**What to produce:** Show me each line of the listing below where the word "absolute" appears.

**Data to process:**
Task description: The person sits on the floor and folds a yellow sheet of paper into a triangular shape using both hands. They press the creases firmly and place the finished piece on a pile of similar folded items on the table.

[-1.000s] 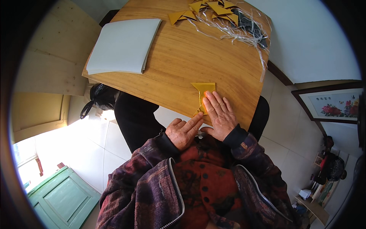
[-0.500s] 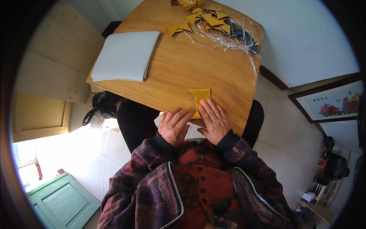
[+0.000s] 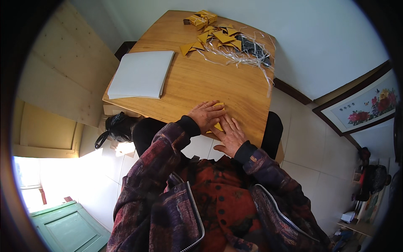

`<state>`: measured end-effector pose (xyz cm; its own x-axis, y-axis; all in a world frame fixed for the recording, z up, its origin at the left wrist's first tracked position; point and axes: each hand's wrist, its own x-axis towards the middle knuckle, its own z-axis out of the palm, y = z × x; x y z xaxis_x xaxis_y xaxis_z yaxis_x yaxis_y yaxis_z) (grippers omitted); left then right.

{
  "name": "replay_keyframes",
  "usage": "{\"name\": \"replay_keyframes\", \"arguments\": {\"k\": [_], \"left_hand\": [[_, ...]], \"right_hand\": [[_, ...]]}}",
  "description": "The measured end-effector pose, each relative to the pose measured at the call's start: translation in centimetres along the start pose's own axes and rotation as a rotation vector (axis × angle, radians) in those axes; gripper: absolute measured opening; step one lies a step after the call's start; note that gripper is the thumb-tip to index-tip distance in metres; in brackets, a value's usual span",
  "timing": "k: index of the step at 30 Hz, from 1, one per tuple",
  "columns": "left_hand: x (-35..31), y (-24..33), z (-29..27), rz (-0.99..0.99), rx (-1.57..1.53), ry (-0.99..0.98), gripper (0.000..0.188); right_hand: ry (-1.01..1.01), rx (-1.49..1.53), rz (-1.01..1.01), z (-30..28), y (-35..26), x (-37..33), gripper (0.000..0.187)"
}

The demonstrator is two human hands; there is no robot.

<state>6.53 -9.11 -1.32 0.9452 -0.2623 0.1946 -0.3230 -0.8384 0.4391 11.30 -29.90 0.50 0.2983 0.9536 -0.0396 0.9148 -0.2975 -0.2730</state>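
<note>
A piece of folded golden-yellow paper (image 3: 216, 127) lies on the wooden table (image 3: 201, 80) at its near edge, mostly covered by my hands. My left hand (image 3: 205, 115) rests flat across its upper part, fingers stretched toward the right. Beside it my right hand (image 3: 232, 137) lies with fingers extended up over the paper's right side, thumb spread apart. The fingertips of both hands nearly meet over the paper. How the paper is folded underneath cannot be made out.
A stack of white sheets (image 3: 140, 74) lies at the table's left. Toward the far right are several folded yellow paper pieces (image 3: 224, 37), a tangle of clear plastic strips (image 3: 239, 58) and a tied yellow bundle (image 3: 202, 18). A black plastic bag (image 3: 119, 127) sits below the left edge.
My left hand has moved up and right from the table's edge onto the paper. My right hand stays on it, and less paper shows. The view has shifted, showing more of the table's far end.
</note>
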Motion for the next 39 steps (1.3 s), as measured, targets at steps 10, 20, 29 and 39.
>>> {"name": "replay_keyframes", "arguments": {"k": [10, 20, 29, 39], "left_hand": [[-0.5, -0.4, 0.5, -0.002, 0.013, -0.029, 0.046], [-0.8, 1.1, 1.1, -0.061, 0.160, 0.051, 0.047], [-3.8, 5.2, 0.4, -0.298, 0.063, 0.113, 0.046], [-8.2, 6.9, -1.6, -0.501, -1.200, 0.582, 0.061]], "right_hand": [[0.073, 0.005, -0.005, 0.2, -1.1, -1.5, 0.079], [0.303, 0.133, 0.072, 0.8, -1.4, -4.4, 0.069], [0.499, 0.109, -0.005, 1.3, -1.5, -2.2, 0.044], [0.449, 1.518, 0.328, -3.5, -2.0, -3.3, 0.036]]}}
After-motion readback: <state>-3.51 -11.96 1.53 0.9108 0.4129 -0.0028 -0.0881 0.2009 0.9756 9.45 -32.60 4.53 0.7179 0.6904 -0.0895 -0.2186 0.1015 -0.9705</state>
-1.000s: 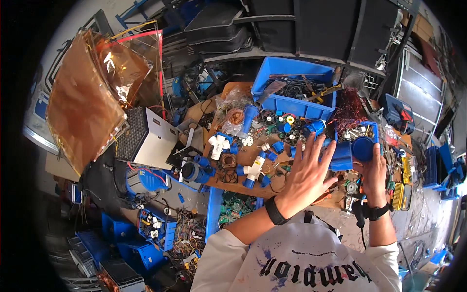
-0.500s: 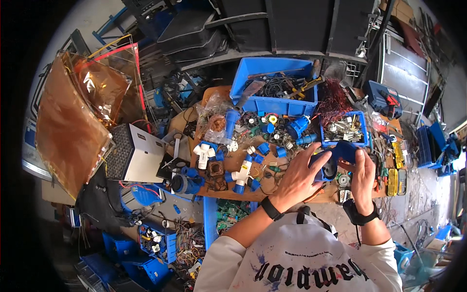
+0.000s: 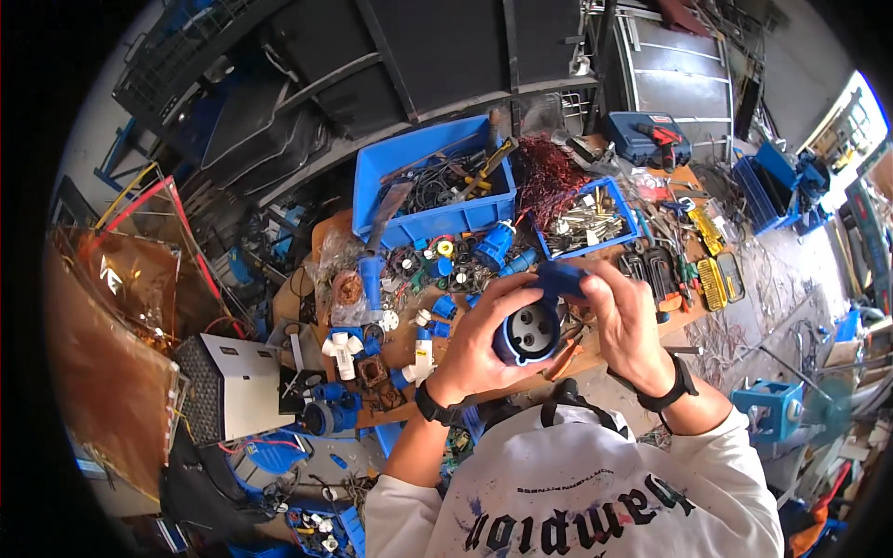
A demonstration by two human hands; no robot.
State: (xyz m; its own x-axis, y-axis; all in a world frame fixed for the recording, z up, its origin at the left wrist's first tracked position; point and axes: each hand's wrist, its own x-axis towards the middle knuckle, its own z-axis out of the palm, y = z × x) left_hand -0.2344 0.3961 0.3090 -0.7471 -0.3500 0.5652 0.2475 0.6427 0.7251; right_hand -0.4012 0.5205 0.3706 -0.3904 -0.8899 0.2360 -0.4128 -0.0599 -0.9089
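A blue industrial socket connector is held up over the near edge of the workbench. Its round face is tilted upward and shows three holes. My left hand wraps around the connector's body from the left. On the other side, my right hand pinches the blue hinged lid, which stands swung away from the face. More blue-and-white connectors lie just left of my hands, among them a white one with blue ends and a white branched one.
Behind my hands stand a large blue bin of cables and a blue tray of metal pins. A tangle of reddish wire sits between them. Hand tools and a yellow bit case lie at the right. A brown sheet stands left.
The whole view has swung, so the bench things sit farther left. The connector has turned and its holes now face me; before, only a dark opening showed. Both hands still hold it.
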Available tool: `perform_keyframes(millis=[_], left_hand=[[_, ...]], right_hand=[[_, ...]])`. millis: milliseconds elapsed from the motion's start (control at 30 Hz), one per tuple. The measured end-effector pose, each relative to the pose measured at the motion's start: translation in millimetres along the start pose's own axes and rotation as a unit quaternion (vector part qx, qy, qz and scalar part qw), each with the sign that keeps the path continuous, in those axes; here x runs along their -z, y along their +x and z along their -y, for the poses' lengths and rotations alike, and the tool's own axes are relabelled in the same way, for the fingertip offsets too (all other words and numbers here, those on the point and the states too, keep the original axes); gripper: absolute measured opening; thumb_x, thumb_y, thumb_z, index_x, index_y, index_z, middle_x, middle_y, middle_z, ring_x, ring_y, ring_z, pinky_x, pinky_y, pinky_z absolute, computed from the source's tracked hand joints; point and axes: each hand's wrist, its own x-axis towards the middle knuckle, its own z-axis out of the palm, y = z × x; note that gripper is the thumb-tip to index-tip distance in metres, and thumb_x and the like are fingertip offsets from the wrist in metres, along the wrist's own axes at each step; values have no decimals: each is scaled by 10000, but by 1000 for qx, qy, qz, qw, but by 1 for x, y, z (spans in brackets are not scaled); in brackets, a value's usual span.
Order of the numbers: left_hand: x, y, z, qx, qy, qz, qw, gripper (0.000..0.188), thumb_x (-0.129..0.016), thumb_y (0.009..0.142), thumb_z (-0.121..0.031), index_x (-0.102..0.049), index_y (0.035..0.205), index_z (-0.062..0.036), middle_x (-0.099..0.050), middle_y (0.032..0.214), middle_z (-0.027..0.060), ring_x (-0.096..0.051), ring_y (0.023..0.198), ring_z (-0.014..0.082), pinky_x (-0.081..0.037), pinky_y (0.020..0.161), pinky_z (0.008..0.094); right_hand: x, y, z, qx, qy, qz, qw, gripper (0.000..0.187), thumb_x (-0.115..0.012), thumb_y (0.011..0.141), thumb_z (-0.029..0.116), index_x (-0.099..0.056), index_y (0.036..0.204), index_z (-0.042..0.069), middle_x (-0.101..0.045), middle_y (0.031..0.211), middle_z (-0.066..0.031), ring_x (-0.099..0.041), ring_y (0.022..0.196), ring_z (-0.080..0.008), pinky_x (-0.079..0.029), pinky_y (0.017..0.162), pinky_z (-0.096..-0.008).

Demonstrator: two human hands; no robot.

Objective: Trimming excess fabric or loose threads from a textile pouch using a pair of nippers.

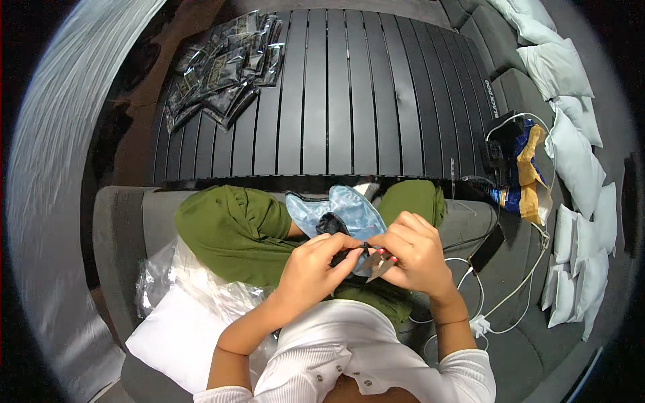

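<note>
Between my knees lies a light blue, shiny cloth piece (349, 208) with black edging and a bunched dark part. My left hand (312, 265) is closed in a pinch on the black edging at its near end. Close against it, my right hand (413, 252) pinches the same dark bit, fingertips almost touching the left ones. A small grey, pointed, blade-like piece (381, 269) sticks out below my right fingers; its kind cannot be made out. The fingers hide just how the black edging is gripped.
A black slatted table (349, 87) stands ahead, with a pile of dark plastic-wrapped packets (225, 67) at its far left. Beside me on the grey sofa are a white pillow (178, 336), clear plastic, a phone (487, 248) and white cables. Several pale cushions (578, 148) line the right.
</note>
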Motion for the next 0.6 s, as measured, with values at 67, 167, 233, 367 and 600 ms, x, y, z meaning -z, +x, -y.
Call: perform_keyframes(millis=[67,167,233,367,600], left_hand=[[-1,0,2,-33,32,-4,999,90,-646,729,-46,-621,801,0,-623,725,82,-588,629,170,-463,527,255],[-3,0,9,-71,34,-13,997,95,-647,727,-42,-613,804,1,-617,732,90,-582,628,189,-460,530,267],[-3,-1,8,-61,28,-8,998,101,-647,723,-34,-612,811,1,-619,743,87,-583,631,176,-456,536,256],[1,1,0,32,-65,44,996,109,-647,731,-19,-603,827,7,-624,751,57,-574,654,106,-441,562,215],[2,0,13,171,-380,67,907,131,-619,774,-10,-547,883,-1,-605,732,11,-541,676,32,-420,590,162]], right_hand=[[0,1,1,-5,8,-5,1000,179,-658,551,123,-599,710,67,-465,574,-36,-456,573,-213,-369,527,-309],[-2,0,0,-5,-8,4,1000,173,-652,551,109,-595,708,63,-469,576,-39,-455,573,-213,-369,527,-309],[-2,1,-1,-10,-8,0,1000,173,-640,545,93,-590,706,55,-474,586,-44,-454,574,-217,-369,527,-307],[2,-2,-4,-34,6,-24,999,169,-624,579,67,-579,739,41,-495,596,-51,-462,578,-193,-378,539,-284],[16,-27,16,-357,570,-16,740,298,-392,894,285,-384,920,-12,-518,561,-193,-536,432,-250,-421,381,-307]])
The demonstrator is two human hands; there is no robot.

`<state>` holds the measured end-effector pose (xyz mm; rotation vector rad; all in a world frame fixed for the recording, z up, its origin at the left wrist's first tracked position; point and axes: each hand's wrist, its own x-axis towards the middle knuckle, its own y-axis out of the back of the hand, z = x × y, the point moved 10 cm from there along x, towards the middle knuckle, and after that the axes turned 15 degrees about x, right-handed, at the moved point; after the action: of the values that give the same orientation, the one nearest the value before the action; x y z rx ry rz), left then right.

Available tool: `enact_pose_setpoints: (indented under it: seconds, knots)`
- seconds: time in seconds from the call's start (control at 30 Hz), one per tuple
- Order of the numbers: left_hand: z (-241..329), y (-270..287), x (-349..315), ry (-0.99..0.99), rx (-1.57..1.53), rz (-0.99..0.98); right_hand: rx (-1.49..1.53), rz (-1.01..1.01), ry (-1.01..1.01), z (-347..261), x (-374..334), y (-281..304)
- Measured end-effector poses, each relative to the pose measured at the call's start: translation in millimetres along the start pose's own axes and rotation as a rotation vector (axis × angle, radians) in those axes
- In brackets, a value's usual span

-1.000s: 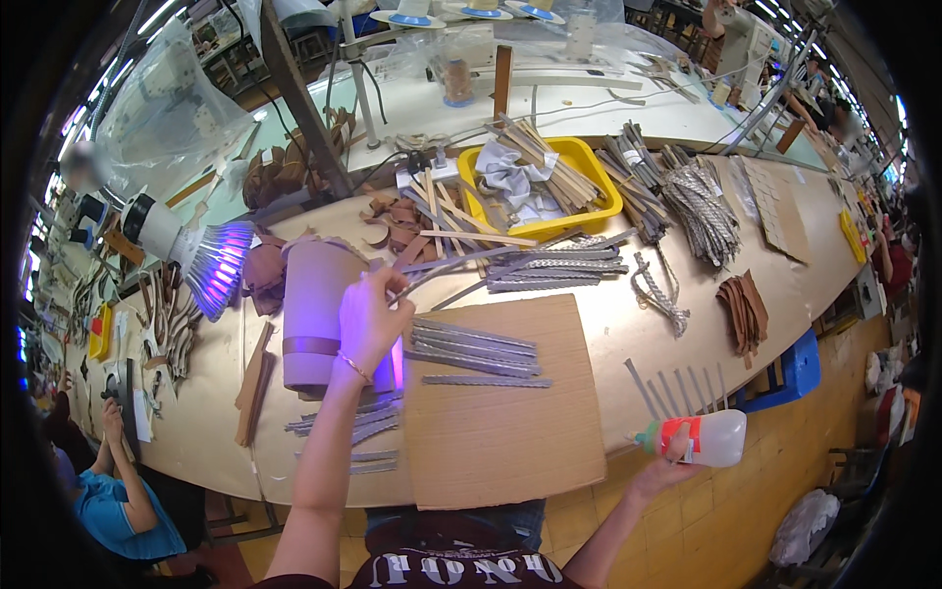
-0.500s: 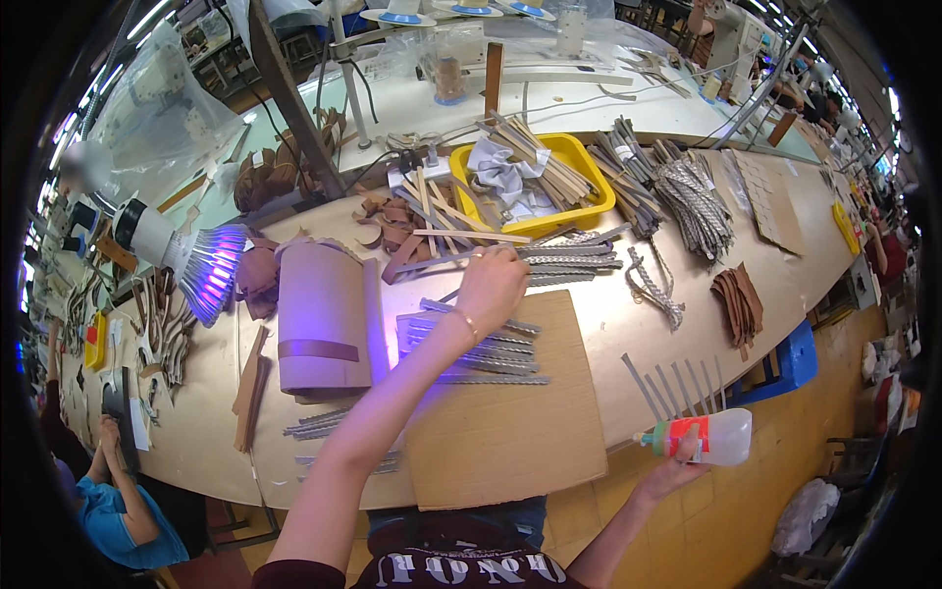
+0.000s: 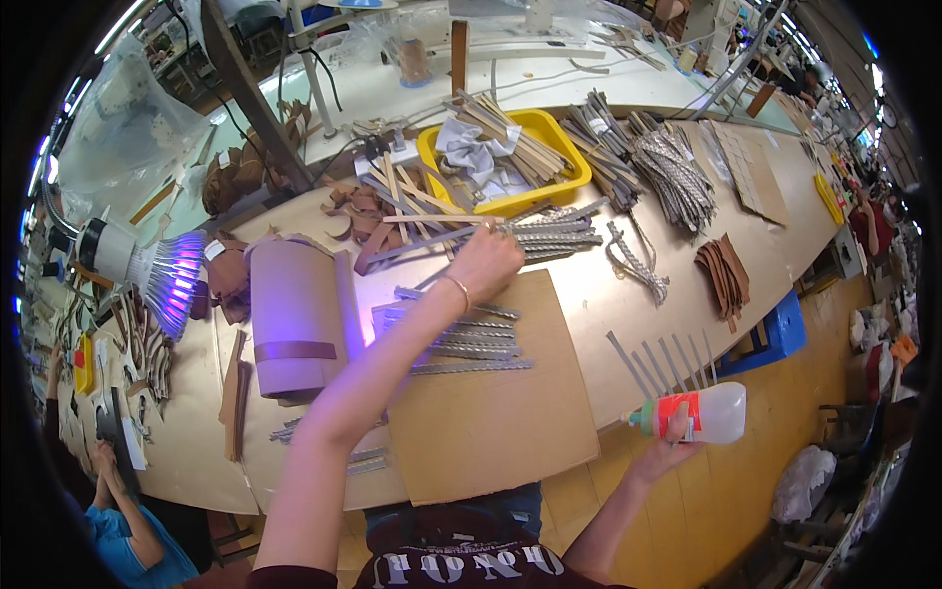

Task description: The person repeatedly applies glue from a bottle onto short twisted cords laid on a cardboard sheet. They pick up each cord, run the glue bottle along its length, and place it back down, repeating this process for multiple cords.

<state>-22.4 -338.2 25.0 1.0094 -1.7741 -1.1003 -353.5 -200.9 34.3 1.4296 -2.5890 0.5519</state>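
My left hand [image 3: 488,259] reaches across the table, its fingers bent together at the left end of a pile of grey braided strips [image 3: 554,236]. Whatever is between those fingertips is too small to make out. A squeeze bottle [image 3: 724,412] of clear plastic, with a red label and a green cap, is gripped in my right hand [image 3: 673,444]. It lies nearly level past the table's front edge, cap to the left. More braided strips [image 3: 481,339] are laid in rows on a cardboard sheet [image 3: 496,432] under my left forearm. Flat grey strips [image 3: 655,365] stick out over the edge near the bottle.
A yellow tray [image 3: 581,182] holds beige strips and a grey cloth. Left of my arm stands a brown roll [image 3: 294,314], with a lit lamp [image 3: 172,280] beside it. Brown strips [image 3: 724,280] and braided bundles [image 3: 672,182] lie right. A co-worker [image 3: 142,535] sits far left.
The whole view has shifted a little. My left hand has moved slightly right along the strip pile. The bottle stays in my right hand, its cap end still pointing left.
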Motion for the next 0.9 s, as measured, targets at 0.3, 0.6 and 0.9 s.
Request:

**Exercise solution:**
  "description": "The measured end-effector pose, each relative to the pose measured at the call's start: translation in centimetres along the start pose's own axes and rotation as a rotation vector (axis × angle, radians) in those axes; gripper: absolute measured opening; step one lies a step after the call's start; note that gripper is the thumb-tip to index-tip distance in metres; in brackets, a value's usual span",
Available tool: `perform_keyframes(millis=[_], left_hand=[[_, ...]], right_hand=[[_, ...]])`. millis: milliseconds elapsed from the motion's start (control at 30 Hz), one per tuple. The measured end-effector pose, each relative to the pose measured at the motion's start: translation in millimetres along the start pose's own axes and rotation as a unit quaternion (vector part qx, qy, qz and scalar part qw), each with the sign that keeps the path continuous, in those axes; here x runs along their -z, y along their +x and z along their -y, for the poses' lengths and rotations alike, and the tool's own axes are relabelled in the same way, for the fingertip offsets too (all other words and numbers here, those on the point and the states too, keep the original axes); gripper: absolute measured opening; thumb_x, thumb_y, thumb_z, index_x, index_y, index_z, middle_x, middle_y, middle_z, ring_x, ring_y, ring_z, pinky_x, pinky_y, pinky_z absolute, computed from the source's tracked hand joints; point and axes: each hand's wrist, its own x-axis towards the middle knuckle, its own z-axis out of the palm, y = z × x; note that gripper is the thumb-tip to index-tip distance in metres, and thumb_x and the like are fingertip offsets from the wrist in metres, along the wrist's own axes at each step; values have no decimals: each is scaled by 10000, but by 1000 for qx, qy, qz, qw, but by 1 for x, y, z (spans in brackets are not scaled); in brackets, a value's usual span.

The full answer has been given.